Many ensembles and musicians have performed his music such as Nadar Ensemble, Klangforum Wien, Ensemble Nikel, Ensemble Mosaik, Trio Accanto, Champ d'Action, Ensemble Recherche, Ensemble Dal Niente, Vertixe Sonora Ensemble, L'Arsenale, Zwerm Electric Guitar Quartet, Jean-Guihen Queyras, Chris Wild, Frederik Croene, Matthias Koole, Tom Pauwels, Mark Knoop, Gwen Rouger,
Stéphane Ginsburgh, Sebastian Berweck, Séverine Ballon, and many more.

Stefan Prins is co-artistic director of Nadar Ensemble, founding member (live-electronics) of the ensemble Ministry of Bad Decisions, with Brian Archinal and Yaron Deutsch, and founding member (2001) of instant composed trio collectief reFLEXible.

He's guest-professor composition at the Hochschule für Kunste Bern (2018 onwards), Norwegian Academy for Music Oslo (2019–2020) and was appointed professor for composition and head of the Hybrid Music Lab at the Hochschule für Musik "Carl Maria Von Weber" Dresden (2020-2026).

=== Prizes ===

- Kunstpreis Berlin für Musik (2016)
- ISCM Young Composers Award (2014)
- Laureate of the Royal Flemish Academy of Belgium of Sciences and Arts, class of the Arts (2014)
- Adelbert W. Sprague Prize for "Generation Kill", Harvard University (2014)
- Young Belgian Musician of the Year (2012)
- Kranichsteiner Musikpreis for composition (Darmstadt, 2010)
- Staubach Honorarium (2009, Darmstadt)
- International Impuls Composition Award (Graz, 2009)
- Week of the Contemporary Music (Gent, 2006, 2nd Prize)
- KBC Aquarius Composition Award for Young Composers (Brussels, 2001)

== Selected compositions ==

- under_current [2020-2021] (36') for e-guitar, orchestra & live-electronics / premiered by Yaron Deutsch, Luxembourg Philharmonic Orchestra, cond.

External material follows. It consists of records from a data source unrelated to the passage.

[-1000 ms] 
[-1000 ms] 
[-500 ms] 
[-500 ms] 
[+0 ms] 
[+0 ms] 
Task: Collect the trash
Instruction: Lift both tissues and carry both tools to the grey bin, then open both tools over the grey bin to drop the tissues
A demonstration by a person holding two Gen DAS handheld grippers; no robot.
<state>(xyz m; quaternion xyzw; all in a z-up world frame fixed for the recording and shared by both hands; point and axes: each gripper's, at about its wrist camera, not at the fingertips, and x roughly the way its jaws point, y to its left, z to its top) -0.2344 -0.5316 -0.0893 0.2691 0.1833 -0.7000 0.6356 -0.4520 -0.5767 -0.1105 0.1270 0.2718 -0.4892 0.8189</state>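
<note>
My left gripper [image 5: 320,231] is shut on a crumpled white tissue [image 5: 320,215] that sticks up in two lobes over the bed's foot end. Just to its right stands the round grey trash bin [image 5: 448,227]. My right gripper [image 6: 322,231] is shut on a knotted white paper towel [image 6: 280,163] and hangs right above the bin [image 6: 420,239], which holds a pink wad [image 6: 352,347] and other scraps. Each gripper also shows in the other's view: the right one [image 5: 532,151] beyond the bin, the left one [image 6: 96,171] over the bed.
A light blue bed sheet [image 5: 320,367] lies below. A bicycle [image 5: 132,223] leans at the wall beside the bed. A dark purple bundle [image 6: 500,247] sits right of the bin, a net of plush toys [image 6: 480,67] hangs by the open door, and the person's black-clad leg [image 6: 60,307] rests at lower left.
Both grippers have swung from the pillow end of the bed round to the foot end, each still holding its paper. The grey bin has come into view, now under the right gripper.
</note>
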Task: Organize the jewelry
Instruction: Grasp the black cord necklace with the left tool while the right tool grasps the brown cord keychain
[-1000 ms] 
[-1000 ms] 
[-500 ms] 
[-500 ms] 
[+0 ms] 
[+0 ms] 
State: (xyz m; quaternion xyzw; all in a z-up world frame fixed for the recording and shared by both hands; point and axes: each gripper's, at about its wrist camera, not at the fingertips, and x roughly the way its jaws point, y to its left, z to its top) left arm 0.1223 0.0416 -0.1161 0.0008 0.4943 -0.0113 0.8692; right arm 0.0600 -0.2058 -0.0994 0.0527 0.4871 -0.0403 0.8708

Ilan Volkov, sound-engineer Florian Bogner at Donaueschinger Musiktage, 15 October 2021
- Third Space [2016–2018] (80') for 10 musicians, live-electronics & live-video, collaboration with Daniel Linehan / premiered by Klangforum Wien and dance company Hiatus at Münchener Biennale für Neues Musiktheater 2018, 4 May 2018, München
- Piano Hero #4 [2016–2017] (12') for midi-keyboard, live-electronics and live-video / premiered by Stephane Ginsburgh at Muziekcentrum De Bijloke Gent, 25 March 2017, Gent
- Piano Hero #3 [2016] (25') for piano, midi-keyboard and live electronics / premiered by Stephane Ginsburgh in July 2016 at Darmstädter Ferienkurse
- Mirror Box Extensions [2014–2015] (35') for 7 instruments, live-electronics & live-video / premiered by Nadar Ensemble at Donaueschinger Musiktage 2015, 17 October 2015, Donaueschingen
- Mirror Box (Flesh+Prosthesis #3) [2014] (22') for tenor saxophone, percussion, piano & live-electronics / premiered by Trio Accanto at Eclat Festival, 6 February 2014, Stuttgart
- Flesh+Prosthesis No. 0, 1, 2 [2013–14] (16') for tenor saxophone, percussion, piano, electric guitar & live-electronics / premiered by Nikel Ensemble
- Generation Kill [2012] (25') for percussion, electric guitar, violin, cello, 4 musicians with game controllers, 4 video-projections, live-video / premiered in October 2012 by Nadar Ensemble at Donaueschingen Festival
- Piano Hero #2 [2011, rev. 2013, 2016] (8') for amplified piano, midi-keyboard, live-electronics and video / premiered by Mark Knoop in November 2011 at Huddersfield Contemporary Music Festival
- Piano Hero #1 [2011] (8') for midi-keyboard, live-electronics and video / premiered by Frederik Croene, 2011, deSingel
- Fremdkörper #3 [2010] (11') for amplified ensemble & sampler /premiered by Klangforum Wien, 2011, at Impuls Festival

== Selected recordings ==

- Augmented, Kairos 0015044KAI (April 2019), monographic DVD+CD
- "Flesh+Prosthesis #0–2", "Fremdkörper #2" on Nikel – A Decade (July 2017)
- Cloud Chamber – improvisations with Peter Jacquemyn on Champdaction Recordings (December 2016)
- "Mirror Box Extensions" on Donaueschinger Musiktage 2015, Neos 11611-12 (October 2016)
- "Mirror Box (Flesh+Prosthesis #3)" on Trio Accanto Edition Vol. 1, WERGO (2016)
- "Generation Kill" on Donaueschinger Musiktage 2012, Neos 11303-05 (October 2013)
- Fremdkörper, Sub Rosa SR352 (June 2012): monographic double-cd
- Realgar – improvisations with collectief reFLEXible, Amirani Records, AMRN 013 (October 2008)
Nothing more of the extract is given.